The endpoint is authenticated with a Conductor API key, passed as a bearer token in the Authorization header. You can generate an API key from the key settings page of the DBOS Console. Make sure to enable the metrics read permission for the key.

A scrape is a simple authenticated GET:

curl https://cloud.dbos.dev/v1/metrics \
  -H "Authorization: Bearer $DBOS_API_KEY" \
  -H "Accept: application/openmetrics-text"

Endpoint Integrations

The endpoint works with any tool that can scrape the OpenMetrics or Prometheus exposition format.

Prometheus
Datadog
OpenTelemetry Collector

To scrape the endpoint from Prometheus, add a job like the following to your prometheus.yml. Store your API key in a file and reference it with authorization.credentials_file (or use credentials directly):

scrape_configs:
  - job_name: dbos
    scheme: https
    metrics_path: /v1/metrics
    scrape_interval: 60s
    honor_timestamps: true
    static_configs:
      - targets: ["cloud.dbos.dev"]
    authorization:
      type: Bearer
      credentials_file: /etc/prometheus/dbos_api_key

Set honor_timestamps: true so the window timestamps the endpoint emits are preserved.

To collect the metrics with Datadog, use the OpenMetrics integration built into the Datadog Agent. Add an instance like the following to conf.d/openmetrics.d/conf.yaml, then restart the Agent:

instances:
  - openmetrics_endpoint: https://cloud.dbos.dev/v1/metrics
    namespace: dbos
    # Collect no more than once per minute (see "Aggregation Window" below).
    min_collection_interval: 60
    metrics:
      - "dbos_conductor_v1_.*"
    headers:
      Authorization: "Bearer <YOUR_DBOS_API_KEY>"
      Accept: application/openmetrics-text

The OpenTelemetry Collector's prometheus receiver scrapes the endpoint and forwards the metrics to any backend you configure an exporter for. It takes a standard Prometheus scrape_configs block, so store your API key in a file and reference it with authorization.credentials_file:

receivers:
  prometheus:
    config:
      scrape_configs:
        - job_name: dbos
          scheme: https
          metrics_path: /v1/metrics
          # Scrape no more than once per minute (see "Aggregation Window" below).
          scrape_interval: 60s
          honor_timestamps: true
          static_configs:
            - targets: ["cloud.dbos.dev"]
          authorization:
            type: Bearer
            credentials_file: /etc/otelcol/dbos_api_key

exporters:
  # Configure an exporter for your observability backend.
  otlphttp:
    endpoint: https://your-backend.example.com

service:
  pipelines:
    metrics:
      receivers: [prometheus]
      exporters: [otlphttp]

Set honor_timestamps: true so the window timestamps the endpoint emits are preserved.

Filtering metrics

By default the endpoint returns every metric for every application in your organization. You can narrow a scrape with these repeatable query parameters:

Parameter	Description
`applications`	Only report metrics for the named application(s). Matched exactly.
`workflow_names`	Only report metrics for the named workflow(s).
`metrics`	Only emit the named metric families (e.g. `dbos_conductor_v1_workflow_success_rate`).
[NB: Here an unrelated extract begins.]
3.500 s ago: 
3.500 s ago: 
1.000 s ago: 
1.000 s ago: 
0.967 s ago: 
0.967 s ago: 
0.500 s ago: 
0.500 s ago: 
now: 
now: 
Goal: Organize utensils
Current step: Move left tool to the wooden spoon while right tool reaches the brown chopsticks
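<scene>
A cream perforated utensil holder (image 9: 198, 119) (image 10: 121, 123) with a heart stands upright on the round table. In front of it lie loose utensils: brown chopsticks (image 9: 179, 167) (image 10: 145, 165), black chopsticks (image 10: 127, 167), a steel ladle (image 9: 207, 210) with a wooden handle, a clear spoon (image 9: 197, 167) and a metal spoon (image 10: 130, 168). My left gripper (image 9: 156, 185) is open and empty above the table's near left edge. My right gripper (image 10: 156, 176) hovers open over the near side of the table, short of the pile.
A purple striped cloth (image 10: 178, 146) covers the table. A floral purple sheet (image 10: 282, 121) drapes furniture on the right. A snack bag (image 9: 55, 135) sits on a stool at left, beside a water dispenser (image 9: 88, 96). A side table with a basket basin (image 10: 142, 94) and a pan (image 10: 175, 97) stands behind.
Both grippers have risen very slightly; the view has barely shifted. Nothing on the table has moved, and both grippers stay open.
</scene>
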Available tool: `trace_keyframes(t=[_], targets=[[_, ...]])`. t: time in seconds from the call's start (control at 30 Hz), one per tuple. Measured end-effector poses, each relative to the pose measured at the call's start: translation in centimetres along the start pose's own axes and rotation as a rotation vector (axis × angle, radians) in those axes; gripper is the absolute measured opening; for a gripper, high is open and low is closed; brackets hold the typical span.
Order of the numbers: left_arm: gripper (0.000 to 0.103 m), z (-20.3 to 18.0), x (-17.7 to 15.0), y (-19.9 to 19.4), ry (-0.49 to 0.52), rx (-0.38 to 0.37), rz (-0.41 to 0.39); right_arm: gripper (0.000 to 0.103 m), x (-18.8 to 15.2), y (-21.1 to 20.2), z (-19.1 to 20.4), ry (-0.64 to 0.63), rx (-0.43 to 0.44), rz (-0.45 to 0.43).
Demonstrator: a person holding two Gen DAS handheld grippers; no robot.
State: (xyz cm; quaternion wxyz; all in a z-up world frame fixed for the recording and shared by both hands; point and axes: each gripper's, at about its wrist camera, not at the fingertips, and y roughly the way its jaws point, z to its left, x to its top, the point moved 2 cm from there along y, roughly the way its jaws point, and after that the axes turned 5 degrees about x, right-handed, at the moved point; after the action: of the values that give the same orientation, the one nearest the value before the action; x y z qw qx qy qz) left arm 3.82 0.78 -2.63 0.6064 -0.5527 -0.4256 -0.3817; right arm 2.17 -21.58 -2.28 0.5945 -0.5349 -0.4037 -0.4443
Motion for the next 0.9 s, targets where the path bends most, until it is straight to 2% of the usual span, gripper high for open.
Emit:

Each parameter may be repeated to select multiple values, for example:

https://cloud.dbos.dev/v1/metrics?applications=my-app&applications=my-other-app

Available Metrics

Every metric this endpoint emits is an OpenMetrics gauge. All metric names are prefixed with dbos_conductor_v1_, and every series carries an application label.

Aggregation window

Each scrape reports data for the most recently completed clock-aligned minute. For example, a scrape at any time during 12:34 reports data aggregated over the window [12:33:00, 12:34:00).

Although every metric is a gauge, the value a gauge carries falls into one of three flavors, noted in the Measurement column below:

Rate — a per-second average over the window. For example, if 120 workflows succeeded in the window, workflow_success_rate reports 2; multiply by 60 to recover the count over the minute. Because these are already-averaged gauges (not counters), do not wrap them in PromQL rate().
Point-in-time — the value at scrape time, not tied to the window (for example, the number of workflows currently enqueued).
Windowed — an aggregate, such as a maximum, computed over the window.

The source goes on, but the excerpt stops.